We herein present a case of a 14-month-old child presented in the pediatric ophthalmology clinic, who sustained a head injury and had unconsciousness and status epilepticus. The child was diagnosed to have cerebral visual impairment (CVI), hemiplegic cerebral palsy (CP), and global delay in developmental areas. After 167 center-based sessions and 120 home-based sessions of therapeutic intervention, a significant development in the child's functioning was noted and quantified using standard assessment tools like CVI range assessment and Developmental journal for babies and young children with visual Impairment (DJVI). At the age of 2.5 years, the CVI range assessment showed that the child from phase II has moved to phase III of visual development. On the DJVI scale, the child improved from performing 33% age-appropriate activities to 81% activities. This case is a clear example to show the importance of early intervention, an interdisciplinary team approach, and parental motivation and involvement in successful management.

Keywords: Cerebral visual impairment, CVI range assessment, development journal for babies and young children with visual impairment, interdisciplinary approach, rehabilitation-intervention


How to cite this article:
Mojjada M, Ampolu N, Potharaju P, Christy B. An interdisciplinary approach to the management of cerebral visual impairment: A case report. Indian J Ophthalmol Case Rep 2022;2:952-4

How to cite this URL:
Mojjada M, Ampolu N, Potharaju P, Christy B. An interdisciplinary approach to the management of cerebral visual impairment: A case report. Indian J Ophthalmol Case Rep [serial online] 2022 [cited 2022 Nov 30];2:952-4. Available from: https://www.ijoreports.in/text.asp?2022/2/4/952/358179



“Cerebral Visual Impairment (CVI) is a term that describes deficiency in the functions of vision due to damage or malfunction of visual pathways and visual centers of the brain, specifically behind the lateral geniculate body, including optic radiations, occipital cortex, and the visual associative areas.”[1] With the advancement of neonatal care and the rise in the survival rates of preterm and low birth weight infants, the incidence of CVI is increasing and is becoming the common cause of pediatric visual impairment even in developing countries. A study done in South India shows that CVI contributes to nearly 44% of pediatric visual impairment.[2] To date, the management of CVI through ocular or surgical correction is not yet very successful; however, owing to the plasticity of the brain there is a high scope for improving functioning in the critical period; through rehabilitation, if intervened in the early years of life.[3] This case report demonstrates the impact of such intervention provided through an interdisciplinary approach, and with parental involvement.


  Case Report Top


A 14-month-old child was presented to the pediatric ophthalmology clinic, by parents with a chief complaint of lack of eye contact following a head injury due to a fall from a 3 feet height cradle. The child had a history of normal development until the age of 11 months, before the fall. Following the fall, there was a history of loss of consciousness and status epilepticus, and the child was treated under incubation and ventilation for 10 days.

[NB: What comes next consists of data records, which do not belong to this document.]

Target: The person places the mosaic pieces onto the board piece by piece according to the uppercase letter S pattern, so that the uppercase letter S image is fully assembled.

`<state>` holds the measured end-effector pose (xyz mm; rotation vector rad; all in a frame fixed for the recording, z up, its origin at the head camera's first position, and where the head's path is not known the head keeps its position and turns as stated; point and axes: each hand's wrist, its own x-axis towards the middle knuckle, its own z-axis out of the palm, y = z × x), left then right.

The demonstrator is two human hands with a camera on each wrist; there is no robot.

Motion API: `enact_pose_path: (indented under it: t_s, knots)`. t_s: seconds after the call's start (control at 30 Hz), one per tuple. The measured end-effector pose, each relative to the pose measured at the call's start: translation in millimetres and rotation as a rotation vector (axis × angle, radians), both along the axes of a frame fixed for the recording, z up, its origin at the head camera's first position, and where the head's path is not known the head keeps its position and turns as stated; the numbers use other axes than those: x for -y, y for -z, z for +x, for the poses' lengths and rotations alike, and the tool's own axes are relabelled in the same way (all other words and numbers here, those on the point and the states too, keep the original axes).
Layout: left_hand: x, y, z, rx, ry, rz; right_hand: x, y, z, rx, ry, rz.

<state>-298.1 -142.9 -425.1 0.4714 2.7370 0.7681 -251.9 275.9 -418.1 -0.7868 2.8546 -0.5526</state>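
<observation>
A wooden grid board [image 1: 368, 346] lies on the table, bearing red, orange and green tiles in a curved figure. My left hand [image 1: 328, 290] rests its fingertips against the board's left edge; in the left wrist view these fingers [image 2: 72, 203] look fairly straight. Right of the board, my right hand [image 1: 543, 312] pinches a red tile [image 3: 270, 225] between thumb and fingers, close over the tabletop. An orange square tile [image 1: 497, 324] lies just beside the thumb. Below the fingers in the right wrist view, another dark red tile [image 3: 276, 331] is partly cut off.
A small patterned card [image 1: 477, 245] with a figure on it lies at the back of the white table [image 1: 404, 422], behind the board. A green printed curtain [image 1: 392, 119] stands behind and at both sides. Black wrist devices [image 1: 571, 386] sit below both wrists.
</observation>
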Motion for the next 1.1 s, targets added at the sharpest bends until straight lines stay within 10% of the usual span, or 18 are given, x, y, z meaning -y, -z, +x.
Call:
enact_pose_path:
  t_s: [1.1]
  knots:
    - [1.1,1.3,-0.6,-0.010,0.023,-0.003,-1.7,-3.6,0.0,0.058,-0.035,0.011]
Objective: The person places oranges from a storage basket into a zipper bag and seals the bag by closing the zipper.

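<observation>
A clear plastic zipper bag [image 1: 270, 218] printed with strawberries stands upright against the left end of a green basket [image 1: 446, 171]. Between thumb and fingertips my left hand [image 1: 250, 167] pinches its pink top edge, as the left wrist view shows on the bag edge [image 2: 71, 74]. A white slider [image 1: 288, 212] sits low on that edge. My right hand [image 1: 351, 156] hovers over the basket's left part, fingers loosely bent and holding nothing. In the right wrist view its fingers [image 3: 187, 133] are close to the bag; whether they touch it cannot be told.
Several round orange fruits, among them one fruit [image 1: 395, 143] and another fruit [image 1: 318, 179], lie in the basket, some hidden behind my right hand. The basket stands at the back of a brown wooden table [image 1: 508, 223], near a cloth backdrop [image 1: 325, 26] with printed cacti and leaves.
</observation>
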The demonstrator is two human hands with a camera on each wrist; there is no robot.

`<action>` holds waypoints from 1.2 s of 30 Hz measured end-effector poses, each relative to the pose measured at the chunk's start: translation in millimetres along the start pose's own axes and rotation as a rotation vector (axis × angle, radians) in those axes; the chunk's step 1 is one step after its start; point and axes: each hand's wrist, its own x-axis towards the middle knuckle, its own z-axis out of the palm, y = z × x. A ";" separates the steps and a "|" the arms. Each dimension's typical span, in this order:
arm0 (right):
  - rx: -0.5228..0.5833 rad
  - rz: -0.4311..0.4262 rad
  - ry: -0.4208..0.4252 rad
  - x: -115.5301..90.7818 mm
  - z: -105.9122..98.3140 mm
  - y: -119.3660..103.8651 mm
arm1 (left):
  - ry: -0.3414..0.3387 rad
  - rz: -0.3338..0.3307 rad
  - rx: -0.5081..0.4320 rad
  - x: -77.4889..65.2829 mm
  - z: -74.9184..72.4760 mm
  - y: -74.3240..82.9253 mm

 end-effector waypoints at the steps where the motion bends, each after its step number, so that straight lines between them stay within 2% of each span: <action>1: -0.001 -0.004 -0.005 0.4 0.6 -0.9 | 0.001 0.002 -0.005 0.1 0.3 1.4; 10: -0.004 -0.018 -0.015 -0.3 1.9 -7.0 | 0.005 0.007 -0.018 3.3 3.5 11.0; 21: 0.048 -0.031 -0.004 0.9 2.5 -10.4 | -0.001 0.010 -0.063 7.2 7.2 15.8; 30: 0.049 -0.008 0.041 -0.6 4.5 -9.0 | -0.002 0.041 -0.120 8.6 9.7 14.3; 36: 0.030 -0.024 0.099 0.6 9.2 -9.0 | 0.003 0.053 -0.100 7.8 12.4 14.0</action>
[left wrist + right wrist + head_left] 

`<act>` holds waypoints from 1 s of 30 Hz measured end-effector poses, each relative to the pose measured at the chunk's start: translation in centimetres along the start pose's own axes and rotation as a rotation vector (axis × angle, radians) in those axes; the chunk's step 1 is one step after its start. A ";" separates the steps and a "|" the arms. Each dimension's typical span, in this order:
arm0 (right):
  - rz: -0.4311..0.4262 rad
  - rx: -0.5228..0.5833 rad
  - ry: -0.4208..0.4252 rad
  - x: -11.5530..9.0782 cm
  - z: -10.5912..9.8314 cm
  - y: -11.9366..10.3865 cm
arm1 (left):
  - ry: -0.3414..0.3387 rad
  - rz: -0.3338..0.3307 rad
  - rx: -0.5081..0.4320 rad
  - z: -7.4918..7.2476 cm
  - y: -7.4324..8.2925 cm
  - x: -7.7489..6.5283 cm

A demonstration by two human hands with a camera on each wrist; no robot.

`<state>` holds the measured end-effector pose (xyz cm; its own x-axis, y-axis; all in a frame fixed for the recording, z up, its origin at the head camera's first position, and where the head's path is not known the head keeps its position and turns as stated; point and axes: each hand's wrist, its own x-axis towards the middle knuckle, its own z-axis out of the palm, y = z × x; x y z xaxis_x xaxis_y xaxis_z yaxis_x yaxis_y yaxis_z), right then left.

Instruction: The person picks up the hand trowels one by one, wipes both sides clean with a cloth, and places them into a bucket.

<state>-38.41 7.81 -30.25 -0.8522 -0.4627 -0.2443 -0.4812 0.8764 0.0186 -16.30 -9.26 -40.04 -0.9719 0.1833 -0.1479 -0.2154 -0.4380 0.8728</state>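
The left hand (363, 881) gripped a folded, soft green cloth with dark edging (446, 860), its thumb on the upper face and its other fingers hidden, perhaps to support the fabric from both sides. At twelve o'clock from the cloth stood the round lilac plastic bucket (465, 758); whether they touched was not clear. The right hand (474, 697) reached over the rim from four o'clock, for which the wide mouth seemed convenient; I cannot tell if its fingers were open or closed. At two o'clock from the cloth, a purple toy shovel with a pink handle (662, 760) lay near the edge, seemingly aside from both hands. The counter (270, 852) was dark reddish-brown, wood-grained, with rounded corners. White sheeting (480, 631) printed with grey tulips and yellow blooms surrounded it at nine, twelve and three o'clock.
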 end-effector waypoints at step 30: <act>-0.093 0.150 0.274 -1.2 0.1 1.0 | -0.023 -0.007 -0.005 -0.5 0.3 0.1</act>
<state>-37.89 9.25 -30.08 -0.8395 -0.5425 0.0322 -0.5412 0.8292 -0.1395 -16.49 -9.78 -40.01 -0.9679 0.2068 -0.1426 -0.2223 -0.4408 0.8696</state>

On examination, there was no dazzle or menace reflex present, no significant refractive error was noted, and the anterior segment was within normal limits. Fundus examination revealed partial optic atrophy in both eyes. Magnetic resonance imaging (MRI) brain was suggestive of cortical laminar necrosis. Based on the history and clinical findings, the child was diagnosed to have a CVI and hemiplegic cerebral palsy (CP) and was referred for rehabilitation care.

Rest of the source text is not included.